In this interesting paper, the authors describe a methodology to
include tissular transport in PBPK models, illustrated with the case
of the P-gp efflux. Including such transport processes in PBPK models
is not an easy task, mainly because of the in vitro in vivo scaling
which is not easy. But another issue is the concentration to be used
when applying the scaled intrinsic clearance (or Vmax/Km).
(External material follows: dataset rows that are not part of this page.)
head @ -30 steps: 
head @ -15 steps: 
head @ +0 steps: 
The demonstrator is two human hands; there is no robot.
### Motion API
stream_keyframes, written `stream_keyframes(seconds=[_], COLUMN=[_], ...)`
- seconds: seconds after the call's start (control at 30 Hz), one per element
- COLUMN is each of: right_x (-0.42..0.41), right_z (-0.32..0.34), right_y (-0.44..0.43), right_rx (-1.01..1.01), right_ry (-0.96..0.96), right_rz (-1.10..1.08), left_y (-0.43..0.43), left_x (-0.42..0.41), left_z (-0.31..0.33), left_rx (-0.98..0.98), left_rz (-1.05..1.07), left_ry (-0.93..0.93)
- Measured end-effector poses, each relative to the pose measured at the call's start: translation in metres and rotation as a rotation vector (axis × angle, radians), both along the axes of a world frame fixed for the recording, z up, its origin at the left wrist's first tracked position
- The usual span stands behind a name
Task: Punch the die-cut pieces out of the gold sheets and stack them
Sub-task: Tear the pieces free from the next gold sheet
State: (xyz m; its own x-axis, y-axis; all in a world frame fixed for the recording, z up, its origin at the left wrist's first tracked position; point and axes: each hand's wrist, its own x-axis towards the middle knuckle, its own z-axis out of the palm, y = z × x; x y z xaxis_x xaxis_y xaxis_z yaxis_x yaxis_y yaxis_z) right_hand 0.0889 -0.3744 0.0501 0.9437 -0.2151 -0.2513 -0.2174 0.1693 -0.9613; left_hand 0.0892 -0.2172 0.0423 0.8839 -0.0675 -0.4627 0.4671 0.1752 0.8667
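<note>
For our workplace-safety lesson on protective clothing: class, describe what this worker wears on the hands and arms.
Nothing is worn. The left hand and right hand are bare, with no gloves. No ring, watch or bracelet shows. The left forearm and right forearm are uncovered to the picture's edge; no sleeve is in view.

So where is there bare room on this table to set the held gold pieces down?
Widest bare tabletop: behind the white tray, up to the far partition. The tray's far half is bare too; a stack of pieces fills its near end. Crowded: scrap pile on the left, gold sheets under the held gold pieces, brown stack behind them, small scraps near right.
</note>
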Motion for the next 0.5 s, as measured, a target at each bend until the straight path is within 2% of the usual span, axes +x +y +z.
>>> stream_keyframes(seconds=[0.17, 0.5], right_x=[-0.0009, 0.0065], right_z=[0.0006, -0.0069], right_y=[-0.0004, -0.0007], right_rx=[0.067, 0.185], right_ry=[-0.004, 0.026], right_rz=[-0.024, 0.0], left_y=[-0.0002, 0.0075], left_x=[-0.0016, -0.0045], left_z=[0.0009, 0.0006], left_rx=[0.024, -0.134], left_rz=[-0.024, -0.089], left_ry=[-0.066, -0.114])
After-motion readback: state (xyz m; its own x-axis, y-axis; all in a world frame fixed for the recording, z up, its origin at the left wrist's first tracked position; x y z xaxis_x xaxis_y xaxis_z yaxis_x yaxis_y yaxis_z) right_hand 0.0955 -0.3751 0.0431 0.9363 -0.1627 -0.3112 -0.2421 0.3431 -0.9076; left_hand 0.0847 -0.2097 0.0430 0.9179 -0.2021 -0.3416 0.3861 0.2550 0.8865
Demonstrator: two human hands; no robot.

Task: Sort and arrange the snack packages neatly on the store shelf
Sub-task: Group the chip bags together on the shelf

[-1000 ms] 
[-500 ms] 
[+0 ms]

There has
been a recent post reviving the role of the unbound fraction in the
renal filtration and the liver metabolism which could be applied also
in the transport issues, but if we consider the classical assumption
(i.e. only the unbound fraction is transported), we have for the
efflux processes a relationship of this type
rate_efflux = scaled_Clint_efflux * Cunbound_tissue
with Cunbound_tissue = C_tissue * fu_tissue
The problem being to estimate the fu_tissue. Using the mechanistic
equations developed for the Kp, the authors have described a method to
estimate the fu_tissue. The idea is interesting, but I'd like to have
your opinion on an assumption made : during the calculation, it is
assumed that the concentration unbound in the extracellular water
(Cu,ew) is in equilibrium with the concentration unbound in the plasma
(Cu,p) (in their model, the membrane is located between the vascular
and the extravascular space). If this assumption is by definition true
for a well-stirred model, I feel that it is not the case for a
membrane-limited model with transporters. If it was the case, I think
the simplest way to estimate fu_tissue would be to rearrange the
classical relationship Kp = fu_tissue / fu_blood.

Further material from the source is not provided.